The following summary is a description of the material terms of Cboe Global Markets’ capital stock and is not complete. You should also refer to the Cboe Global Markets charter and the Cboe Global Markets bylaws, which are filed as exhibits to the Annual Report on Form 10-K for the fiscal year ended December 31, 2019 and are incorporated by reference herein, and the applicable provisions of the General Corporation Law of the State of Delaware (the “DGCL”).

Common Stock

Cboe Global Markets’ only class of common stock is its voting common stock. Cboe Global Markets is authorized to issue up to 325,000,000 shares of voting common stock. There are no redemption or sinking fund provisions applicable to the voting common stock. All outstanding shares of the voting common stock are fully paid and non‑assessable.

Voting

Each holder of Cboe Global Markets common stock is entitled to one vote for each share of Cboe Global Markets voting common stock. Any action at a meeting at which a quorum is present will be decided by a majority of the votes properly cast, except in the case of any contested election of directors, which will be decided by a plurality of votes cast. Cumulative voting for the election of directors is not provided for in the Cboe Global Markets charter.

Dividends

Each share of Cboe Global Markets voting common stock is entitled to receive a dividend if, as and when declared by the Cboe Global Markets board.

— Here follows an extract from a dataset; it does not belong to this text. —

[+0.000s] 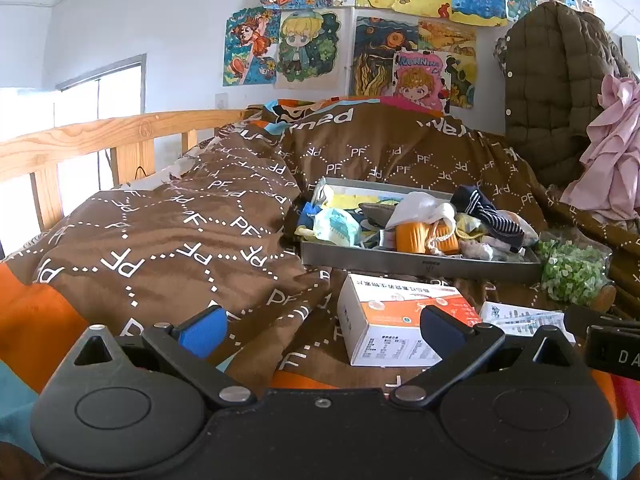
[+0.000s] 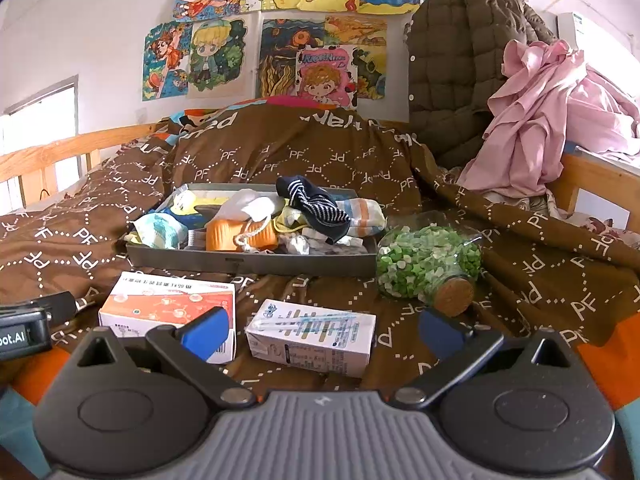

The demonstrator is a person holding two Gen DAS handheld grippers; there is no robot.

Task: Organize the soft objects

Cboe Global Markets has paid quarterly dividends since its initial public offering in 2010 and intends to continue paying regular quarterly dividends to its stockholders. However, any decision to pay dividends on its common stock will be at the discretion of its board of directors, which may determine not to declare dividends at all or at a reduced amount. The Cboe Global Markets board’s determination to declare dividends will depend upon Cboe Global Markets’ profitability and financial condition, contractual restrictions, restrictions imposed by applicable law and the Securities and Exchange Commission (the “SEC”) and other factors that the board deems relevant. As a holding company with no significant business operations of its own, Cboe Global Markets depends entirely on distributions, if any, it may receive from its subsidiaries to meet its obligations and pay dividends to its stockholders. If these subsidiaries are not profitable, or even if they are and they determine to retain their profits for use in their businesses, Cboe Global Markets will be unable to pay dividends to its stockholders. Dividends may be paid either in cash, in property or in shares of Cboe Global Markets capital stock.

Liquidation Rights

In the event of a voluntary or involuntary liquidation, dissolution or winding up of Cboe Global Markets, the holders of Cboe Global Markets voting common stock will be entitled to share ratably on the basis of the number of shares held in any of the assets available for distribution after Cboe Global Markets has paid in full all of its debts and after the holders of all outstanding series of Cboe Global Markets preferred stock, if any, have received their liquidation preferences in full.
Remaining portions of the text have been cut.